COS 101-4
Modeling long-term forest dynamics under global change: The trade-off between generality and (local) accuracy
Since the 1980s, dynamic models are being used to assess the fate of forest structure and composition under the impacts of global change drivers. While early applications focused on the general trends of forest properties through time, over the last decade the emphasis has moved to providing locally accurate projections aimed at supporting local to regional decision-making. This has necessitated more detail to be added to the models, and the question arises to which extent the models are still applicable under changing climatic conditions, or whether they have become restricted to local (current) conditions.
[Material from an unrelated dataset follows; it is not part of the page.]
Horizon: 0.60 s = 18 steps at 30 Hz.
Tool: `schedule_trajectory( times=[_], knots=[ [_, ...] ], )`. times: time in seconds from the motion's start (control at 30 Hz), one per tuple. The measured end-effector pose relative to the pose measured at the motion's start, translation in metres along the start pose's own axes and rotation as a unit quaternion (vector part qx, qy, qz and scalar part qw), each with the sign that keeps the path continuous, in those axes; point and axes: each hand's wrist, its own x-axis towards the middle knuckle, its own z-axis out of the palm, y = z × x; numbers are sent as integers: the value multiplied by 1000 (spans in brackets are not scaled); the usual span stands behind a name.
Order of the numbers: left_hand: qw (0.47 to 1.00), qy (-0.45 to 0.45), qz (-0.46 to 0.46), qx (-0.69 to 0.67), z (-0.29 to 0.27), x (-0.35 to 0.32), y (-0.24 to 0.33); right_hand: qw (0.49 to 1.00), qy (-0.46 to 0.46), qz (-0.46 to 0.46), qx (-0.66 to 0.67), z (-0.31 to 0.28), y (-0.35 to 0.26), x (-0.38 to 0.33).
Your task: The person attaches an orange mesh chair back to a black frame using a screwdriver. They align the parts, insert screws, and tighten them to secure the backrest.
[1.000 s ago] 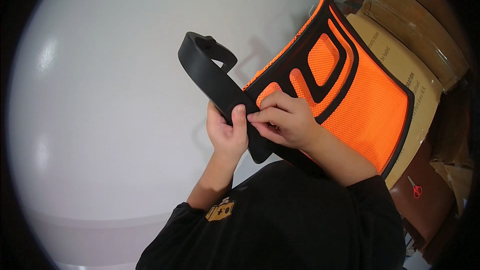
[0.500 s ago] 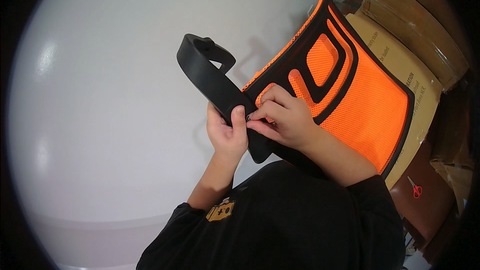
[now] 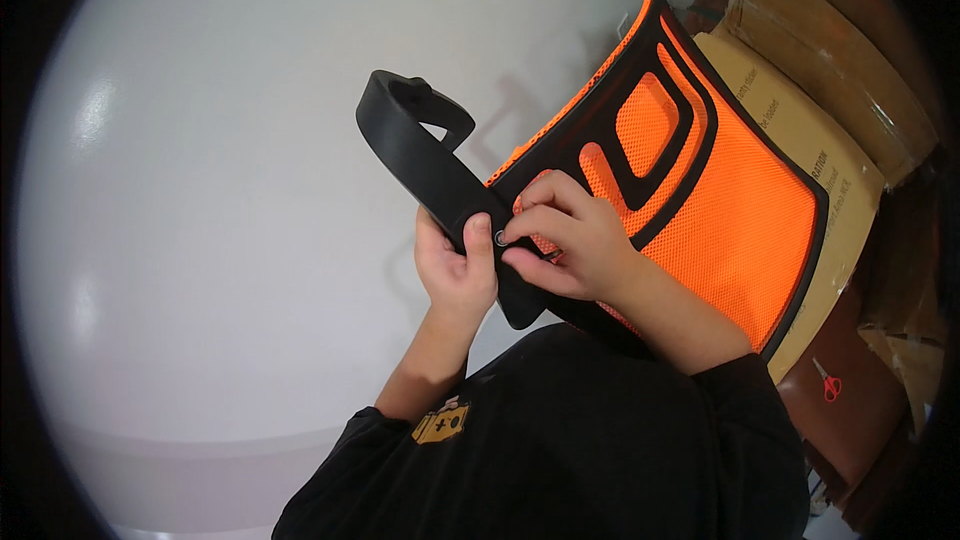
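A black chair armrest point(image 3: 405, 140), bent into a loop at its far end, is gripped near its lower end by my left hand point(image 3: 455, 270), with the thumb along its face. A small round bolt head point(image 3: 501, 237) sits in the armrest beside that thumb. Curled around this bolt is my right hand point(image 3: 575, 240), its index fingertip touching the bolt and its thumb just below. A tiny shiny bit shows under the right fingers, too small to name. Behind and to the right leans a chair backrest point(image 3: 740, 210) of orange mesh in a black frame, partly covered by my right hand and forearm.
Brown cardboard point(image 3: 800, 30) stands behind the backrest, with a tan printed sheet point(image 3: 840, 200) beneath it. Red-handled scissors point(image 3: 829, 382) lie on a brown surface point(image 3: 850, 420) at the lower right. A pale, glossy surface point(image 3: 220, 220) fills the left side.
My right thumb has parted slightly from the index finger, and the bolt head shows more. The armrest and backrest have shifted very slightly in view; my left hand keeps its grip.
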Motion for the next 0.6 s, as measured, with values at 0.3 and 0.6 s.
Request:
schedule_trajectory(
  times=[0.3,0.6],
  knots=[
    [1000,5,-10,7,3,0,2,1000,-7,29,-1,1,-2,-2],
    [1000,3,-12,24,0,-5,-2,981,-47,168,85,-39,-11,8]
  ],
)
We report on recent experiences in this context based on the development and application of the ForClim model, which at one time was a model that was broadly applicable to widely different areas such as the Pacific Northwest, central Europe, and northeastern China.
Results/Conclusions
Recent developments of ForClim have led to high local accuracy of the model as measured e.g. by its ability to track time series of forest inventory data (basal area, tree numbers) at climatically very different sites in Switzerland, extending over as much as 105 years. We also found that this model version has reasonable performance when applied along a transect from the Pacific coast to the interior of Oregon, suggesting that it is possible to achieve high local accuracy while maintaining model generality. Yet, model performance deteriorated dramatically at sites nearby those for which the model was refined, e.g. in Slovenia, which are characterized by highly similar environmental conditions and tree species as in Switzerland. The conclusions from these exercises are twofold: first, it is necessary to better understand local adaptations of tree species to the prevailing climatic conditions (ecotypic variation, phenotypic plasticity); and second, we need to be careful not to overfit ecological models so as not to constrain their wide applicability.